29) Virginia: Managed lanes “public private partnership” for I-66 attracts 19 responses. A request for proposals is expected to be released in early 2014. Abertis, Bechtel, Cintra, Fluor, Transurban and Macquarie Group have expressed interest. The project may cost $2 billion, and include bus rapid transit. [Sub required]
30) International: Eastern Europe may be a target for more “public private partnerships“ in infrastructure. “On paper at least, Central and Eastern European states seemingly tick a number of boxes: they’re growing faster than the rest of Europe, yet present more robust institutional structures than many other developing economies; they remain in crucial need of more and better infrastructure, yet lack the resources and skills necessary to build it.” [Sub required]
31) Think Tanks: The pro-privatization Reason Foundation’s Robert W. Poole takes aim at critics of “public private partnerships” in his regular column in Public Works Financing [Public Works Financing, November 2013; sub required]. Poole is especially pained that mainstream publications such as Governing magazine, the New York State comptroller, and the California Legislative Analyst’s Office are challenging the biased and superficial pro-P3 boosterism of the privatization industry and its think tanks. Poole, Reason’s co-founder and currently its Searle Freedom Trust Transportation Fellow, has plugged road privatization companies: In the March 2012 issue of Reasonmagazine, he promoted Transurban, Fluor, Cintra and Zachry in an article defending road privatization companies from the charge that they are foreign-based. All four have been Reason funders. In 1999, Poole received the Roe Award, along with Grover Norquist, from the Koch-funded State Policy Network, on whose board of directors he once sat. David H. Koch is on the board of trustees of Reason.

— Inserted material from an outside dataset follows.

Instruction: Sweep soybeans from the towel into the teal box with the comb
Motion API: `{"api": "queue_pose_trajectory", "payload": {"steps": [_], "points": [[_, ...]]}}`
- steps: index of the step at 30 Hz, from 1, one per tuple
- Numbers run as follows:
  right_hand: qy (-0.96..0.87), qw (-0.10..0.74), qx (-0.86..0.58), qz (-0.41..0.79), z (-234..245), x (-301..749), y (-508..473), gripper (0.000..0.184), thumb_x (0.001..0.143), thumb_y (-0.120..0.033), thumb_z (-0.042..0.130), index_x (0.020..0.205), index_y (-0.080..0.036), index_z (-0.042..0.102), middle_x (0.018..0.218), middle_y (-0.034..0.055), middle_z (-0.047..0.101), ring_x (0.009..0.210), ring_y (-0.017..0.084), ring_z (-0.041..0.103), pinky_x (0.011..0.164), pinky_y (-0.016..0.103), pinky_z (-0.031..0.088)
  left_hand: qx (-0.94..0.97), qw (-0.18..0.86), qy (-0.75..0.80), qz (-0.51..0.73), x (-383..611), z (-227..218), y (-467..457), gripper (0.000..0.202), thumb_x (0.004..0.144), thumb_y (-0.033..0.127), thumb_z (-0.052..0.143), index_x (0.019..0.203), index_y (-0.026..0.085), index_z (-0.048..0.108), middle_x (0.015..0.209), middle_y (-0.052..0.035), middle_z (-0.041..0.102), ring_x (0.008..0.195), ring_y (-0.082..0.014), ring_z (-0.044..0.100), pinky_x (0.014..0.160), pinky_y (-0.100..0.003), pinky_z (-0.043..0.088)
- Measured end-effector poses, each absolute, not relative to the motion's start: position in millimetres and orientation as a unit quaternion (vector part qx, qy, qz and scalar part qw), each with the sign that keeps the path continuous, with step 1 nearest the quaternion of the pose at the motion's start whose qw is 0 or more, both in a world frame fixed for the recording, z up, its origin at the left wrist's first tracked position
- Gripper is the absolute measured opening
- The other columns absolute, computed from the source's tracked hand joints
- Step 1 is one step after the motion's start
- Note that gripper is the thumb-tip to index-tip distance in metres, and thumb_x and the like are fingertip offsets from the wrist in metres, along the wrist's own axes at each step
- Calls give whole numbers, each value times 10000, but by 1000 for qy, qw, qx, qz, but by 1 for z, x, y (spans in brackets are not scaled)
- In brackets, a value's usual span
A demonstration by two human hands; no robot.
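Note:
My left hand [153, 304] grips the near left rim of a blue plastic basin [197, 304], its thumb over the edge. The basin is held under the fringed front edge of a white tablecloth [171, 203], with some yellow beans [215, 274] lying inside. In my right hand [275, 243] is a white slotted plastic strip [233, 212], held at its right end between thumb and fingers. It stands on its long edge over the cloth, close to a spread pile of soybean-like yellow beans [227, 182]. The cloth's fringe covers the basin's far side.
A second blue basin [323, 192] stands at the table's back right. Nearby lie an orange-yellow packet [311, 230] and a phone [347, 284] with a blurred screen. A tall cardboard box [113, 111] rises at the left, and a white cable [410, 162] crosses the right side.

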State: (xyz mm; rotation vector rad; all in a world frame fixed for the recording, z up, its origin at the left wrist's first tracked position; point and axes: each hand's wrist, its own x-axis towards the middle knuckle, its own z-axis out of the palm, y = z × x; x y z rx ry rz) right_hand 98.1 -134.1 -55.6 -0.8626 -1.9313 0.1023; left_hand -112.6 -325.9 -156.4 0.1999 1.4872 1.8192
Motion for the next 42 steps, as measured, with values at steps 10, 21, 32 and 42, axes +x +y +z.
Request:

32) Revolving Door News: Jamey Tesler, who has been general counsel for Massachusetts Treasurer Steven Grossman, heads to the law firm Greenberg Traurig. “Previously, Tesler served in multiple high-ranking roles in the Massachusetts Department of Transportation, and was its top adviser to the department during enactment of the state’s 2009 transportation overhaul law, which consolidated five transportation agencies.” Tesler will now work in Greenberg Traurig’s “litigation, government law and policy, public finance, and transportation practices. (…) He will also work on public private partnership initiatives and other transportation financing matters.” [Sub required]
Legislative Issues:
1) National: Public Works Financing compares two national infrastructure bank bills,one being promoted by Senator Mark Warner (D-VA) and the other by Rep. John Delaney (D-MD). Regarding “public private partnerships,” PWF says that the Warner bill is “focused on P3s,” while the Delaney bill requires that “at least 25% of projects must be P3s.” [Public Works Financing, November 2013; sub required] Govtrack.us gives the Warner bill a 17% chance of getting past committee and a 4% chance of being enacted; and the Delaney bill a 12% chance of getting past committee and a 3% chance of being enacted.